Brian is asleep. He has worked the last ten nights straight. He has also spent his days working on his part-time job. Most of you know our situation. He can’t pay child support. We have a child. I can’t get an apartment in a safe and decent neighborhood. We have made a decision to share a place until things change or until our Sarah Bear goes off to college. Either way, this thing of ours has an expiration date. How we spend this time of incarceration is up to us. It’s our choice to do hard time or soft time.

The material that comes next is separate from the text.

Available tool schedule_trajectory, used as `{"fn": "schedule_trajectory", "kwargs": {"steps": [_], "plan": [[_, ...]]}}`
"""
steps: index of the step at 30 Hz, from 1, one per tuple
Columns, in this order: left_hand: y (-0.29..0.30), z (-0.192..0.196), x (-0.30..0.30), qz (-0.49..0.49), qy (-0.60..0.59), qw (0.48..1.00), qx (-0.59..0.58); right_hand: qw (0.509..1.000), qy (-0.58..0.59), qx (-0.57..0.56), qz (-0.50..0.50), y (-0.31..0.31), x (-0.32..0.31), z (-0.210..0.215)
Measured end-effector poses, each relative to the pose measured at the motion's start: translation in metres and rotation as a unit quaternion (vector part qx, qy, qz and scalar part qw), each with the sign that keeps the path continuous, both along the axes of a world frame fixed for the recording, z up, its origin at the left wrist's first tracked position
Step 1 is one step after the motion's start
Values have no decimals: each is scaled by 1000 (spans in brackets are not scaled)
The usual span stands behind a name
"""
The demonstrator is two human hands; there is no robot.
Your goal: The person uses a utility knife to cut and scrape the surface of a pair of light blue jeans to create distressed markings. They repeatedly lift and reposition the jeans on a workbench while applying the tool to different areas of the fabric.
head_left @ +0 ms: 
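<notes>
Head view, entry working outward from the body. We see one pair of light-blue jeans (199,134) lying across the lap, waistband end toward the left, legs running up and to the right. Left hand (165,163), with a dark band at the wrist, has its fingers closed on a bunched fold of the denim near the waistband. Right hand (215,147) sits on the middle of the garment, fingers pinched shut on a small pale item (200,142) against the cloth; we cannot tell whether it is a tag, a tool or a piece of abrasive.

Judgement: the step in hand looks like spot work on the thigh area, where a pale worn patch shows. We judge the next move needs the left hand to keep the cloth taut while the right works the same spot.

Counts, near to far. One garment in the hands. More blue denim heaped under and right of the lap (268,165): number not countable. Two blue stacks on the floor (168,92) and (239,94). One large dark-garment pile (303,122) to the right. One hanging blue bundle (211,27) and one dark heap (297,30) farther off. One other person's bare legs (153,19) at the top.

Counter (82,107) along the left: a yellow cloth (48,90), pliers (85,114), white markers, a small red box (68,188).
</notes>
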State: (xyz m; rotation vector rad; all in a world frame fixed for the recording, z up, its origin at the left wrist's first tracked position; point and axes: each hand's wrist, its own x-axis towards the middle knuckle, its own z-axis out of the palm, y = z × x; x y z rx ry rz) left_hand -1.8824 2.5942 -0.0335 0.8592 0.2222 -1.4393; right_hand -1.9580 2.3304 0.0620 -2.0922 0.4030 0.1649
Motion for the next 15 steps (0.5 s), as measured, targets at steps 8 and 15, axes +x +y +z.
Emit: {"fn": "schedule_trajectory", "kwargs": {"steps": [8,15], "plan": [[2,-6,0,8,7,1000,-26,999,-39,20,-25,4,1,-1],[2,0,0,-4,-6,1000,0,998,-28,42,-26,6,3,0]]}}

I have a choice on what to cook for dinner but both require a noisy implement to get the job done to perfection. And getting the job done to perfection is one of the things which move me. I love happy faces. I love to earn the highest marks. I love to be number one. The pork was chosen. And so was a new plan. I put the steaks into a double bag system and I grabbed my Big Mama meat tenderizer. I have a small one for a single job and I have a cudgel which can bring about a homicide in a few strokes. Fortunately for my freedom and the lives of a few, it has never been used to commit a crime. Unless you count the crime of tough meat.

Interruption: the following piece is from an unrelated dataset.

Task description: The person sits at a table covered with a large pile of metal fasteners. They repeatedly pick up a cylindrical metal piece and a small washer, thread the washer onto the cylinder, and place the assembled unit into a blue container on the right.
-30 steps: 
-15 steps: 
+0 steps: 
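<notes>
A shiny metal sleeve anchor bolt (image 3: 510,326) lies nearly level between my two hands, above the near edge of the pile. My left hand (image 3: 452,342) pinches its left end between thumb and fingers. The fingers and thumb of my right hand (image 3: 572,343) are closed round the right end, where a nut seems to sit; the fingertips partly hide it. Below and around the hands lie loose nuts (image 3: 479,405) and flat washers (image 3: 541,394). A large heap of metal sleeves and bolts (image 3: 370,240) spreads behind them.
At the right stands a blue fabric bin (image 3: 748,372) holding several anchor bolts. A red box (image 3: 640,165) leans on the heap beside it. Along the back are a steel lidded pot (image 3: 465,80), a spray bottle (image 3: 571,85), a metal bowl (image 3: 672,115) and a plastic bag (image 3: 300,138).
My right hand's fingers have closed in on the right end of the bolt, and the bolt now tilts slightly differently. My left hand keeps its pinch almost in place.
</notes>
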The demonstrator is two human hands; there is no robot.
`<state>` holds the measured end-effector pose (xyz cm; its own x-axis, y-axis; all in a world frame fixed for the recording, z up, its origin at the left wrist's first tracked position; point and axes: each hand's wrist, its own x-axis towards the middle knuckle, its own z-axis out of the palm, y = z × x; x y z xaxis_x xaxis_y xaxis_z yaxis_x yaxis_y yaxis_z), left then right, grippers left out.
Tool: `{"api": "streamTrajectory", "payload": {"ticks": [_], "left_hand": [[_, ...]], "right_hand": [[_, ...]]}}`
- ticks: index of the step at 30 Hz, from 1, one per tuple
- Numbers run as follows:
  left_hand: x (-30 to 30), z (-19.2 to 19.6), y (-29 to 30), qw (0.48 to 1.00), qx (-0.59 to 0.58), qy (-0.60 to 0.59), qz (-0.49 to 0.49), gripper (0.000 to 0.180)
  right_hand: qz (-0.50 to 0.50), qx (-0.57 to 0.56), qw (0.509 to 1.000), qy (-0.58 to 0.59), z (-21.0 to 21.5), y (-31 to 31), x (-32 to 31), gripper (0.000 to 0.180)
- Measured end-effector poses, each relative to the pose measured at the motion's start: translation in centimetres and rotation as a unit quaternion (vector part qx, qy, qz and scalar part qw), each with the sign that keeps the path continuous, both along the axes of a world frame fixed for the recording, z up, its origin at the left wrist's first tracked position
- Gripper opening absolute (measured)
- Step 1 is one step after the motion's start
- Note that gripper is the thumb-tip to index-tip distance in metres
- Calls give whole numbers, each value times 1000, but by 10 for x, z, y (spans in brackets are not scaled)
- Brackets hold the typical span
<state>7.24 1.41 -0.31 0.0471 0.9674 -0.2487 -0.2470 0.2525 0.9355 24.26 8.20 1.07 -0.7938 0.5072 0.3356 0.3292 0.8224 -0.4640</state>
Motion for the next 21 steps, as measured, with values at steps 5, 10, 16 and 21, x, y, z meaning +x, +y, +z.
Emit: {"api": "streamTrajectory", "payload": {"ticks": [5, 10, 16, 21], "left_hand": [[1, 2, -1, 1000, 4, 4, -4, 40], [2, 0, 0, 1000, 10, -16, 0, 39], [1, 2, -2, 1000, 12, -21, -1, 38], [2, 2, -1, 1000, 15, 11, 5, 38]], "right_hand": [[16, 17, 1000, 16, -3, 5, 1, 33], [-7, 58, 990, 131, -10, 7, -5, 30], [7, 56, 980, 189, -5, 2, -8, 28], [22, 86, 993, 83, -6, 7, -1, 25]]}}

Putting on my United States Marine combat cap I went outside. I had planned to tenderize the meat on the pavement (which was the reason behind the double bag) but it started to rain. Yet another plan had to be hatched. I remembered that the seats one of the seats in my van collapsed. There was my table! I was ready. I walked around the corner to my mommy-van, got in, put the Clark Sisters, Dr. Bobby Brown, and Kirk Franklin into play on my mp3 player. I was more than ready. I was suited and booted. Cocked and target locked for ultimate muscular bond destruction (muscular bonds are what you have to break down to make your meat tender).

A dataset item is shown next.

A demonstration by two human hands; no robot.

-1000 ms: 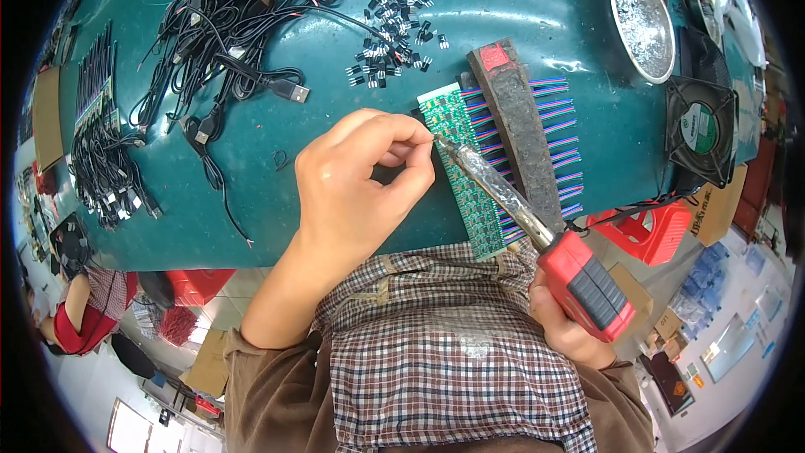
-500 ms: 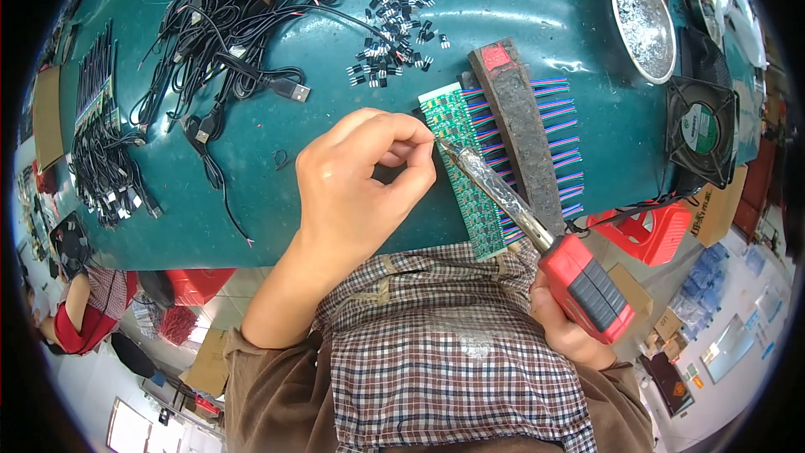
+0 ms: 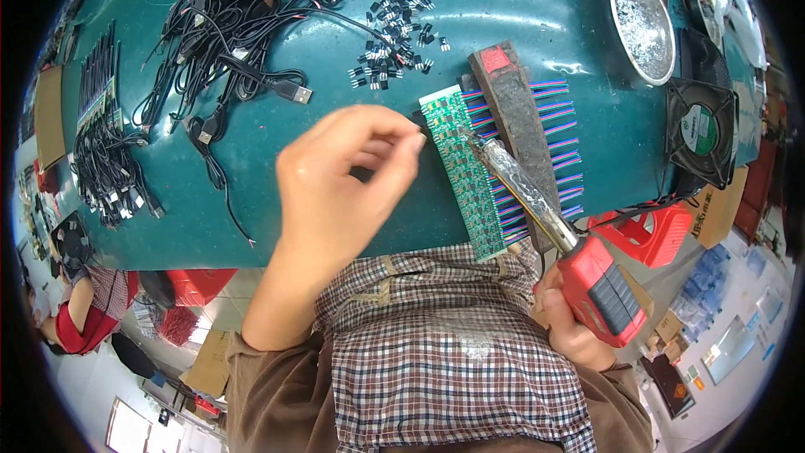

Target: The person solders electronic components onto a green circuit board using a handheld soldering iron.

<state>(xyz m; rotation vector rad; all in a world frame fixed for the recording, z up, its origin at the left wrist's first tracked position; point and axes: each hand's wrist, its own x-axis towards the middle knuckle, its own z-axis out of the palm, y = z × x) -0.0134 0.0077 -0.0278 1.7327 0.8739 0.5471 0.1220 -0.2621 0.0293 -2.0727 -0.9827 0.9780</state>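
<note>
A green circuit board panel (image 3: 470, 193) lies near the front edge of the table, with thin multi-coloured wires running out from its right side. Across those wires rests a long dark bar (image 3: 521, 122) with a red patch on its far end. My right hand (image 3: 572, 331) grips a soldering iron (image 3: 599, 285) by its red and black handle. Its tip is over the upper part of the panel. My left hand (image 3: 348, 172) is just left of the panel, thumb and index fingertips pinched together. Anything between them is too small to make out.
Black USB cables (image 3: 243, 42) lie heaped at the back left, with a bundled set (image 3: 113, 151) further left. Small black three-legged components (image 3: 398, 33) are scattered at the back middle. A round metal dish (image 3: 644, 29) and a black fan (image 3: 703, 130) stand on the right.
My left hand has drawn back a little to the left, away from the panel. The soldering iron has shifted right, its tip away from my left fingertips.
</note>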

I am a cooker. I’m a cooker to the point that I like really nice tools to do the job. Wusthof, Kitchen Aid, Osterizer. They’re all like music to my ears. Sometimes I garnish plates and although I have the right equipment I have to confess that I don’t paint plates anymore. I used to do that for special occasions when they boys were here, when we owned a house and when we were married. I haven’t baked bread in years but when I did I am proud to tell you that I had mastered the art of making brioche from scratch. I like to cook soul food as well. I know by heart what goes with what. Fried fish don’t go with mashed potatoes and you can’t have too many cornbread pancakes when the greens are good, savoury, hot and full of smoked meats. “Is my living in vain” asked all five of the Clark Sisters in unison. My weapon kept time to the organ and I was moved along, without thinking, to the gospel beat.
I like to cook because it quiets my mind. It has also become moments for me to bring the spirit of my grandmother (and my grandfather too as when he retired he proved to everyone who the best chicken fryer and sweet potato pie baker really was) close to me. She watches me and I can feel her. Our connections are so strong. Make up. A good girdle and bra. A perfect lipstick. A well-made bed. Good shoes. Good food. Happy faces on clean, sleeping children. Yes. The kitchen is the scene of a beautiful séance. She comes, nearly each and every time, to watch over me as I show my love by my hand. This was one of the most important lessons she ensured that I learn, “you can make yo mouf say anything” and “Any fool with a charge plate coulda bought that. But what’s in the mane’s (or womane’s) heart. Dat’s da real truth.” Now you know why I hasten to bring her near.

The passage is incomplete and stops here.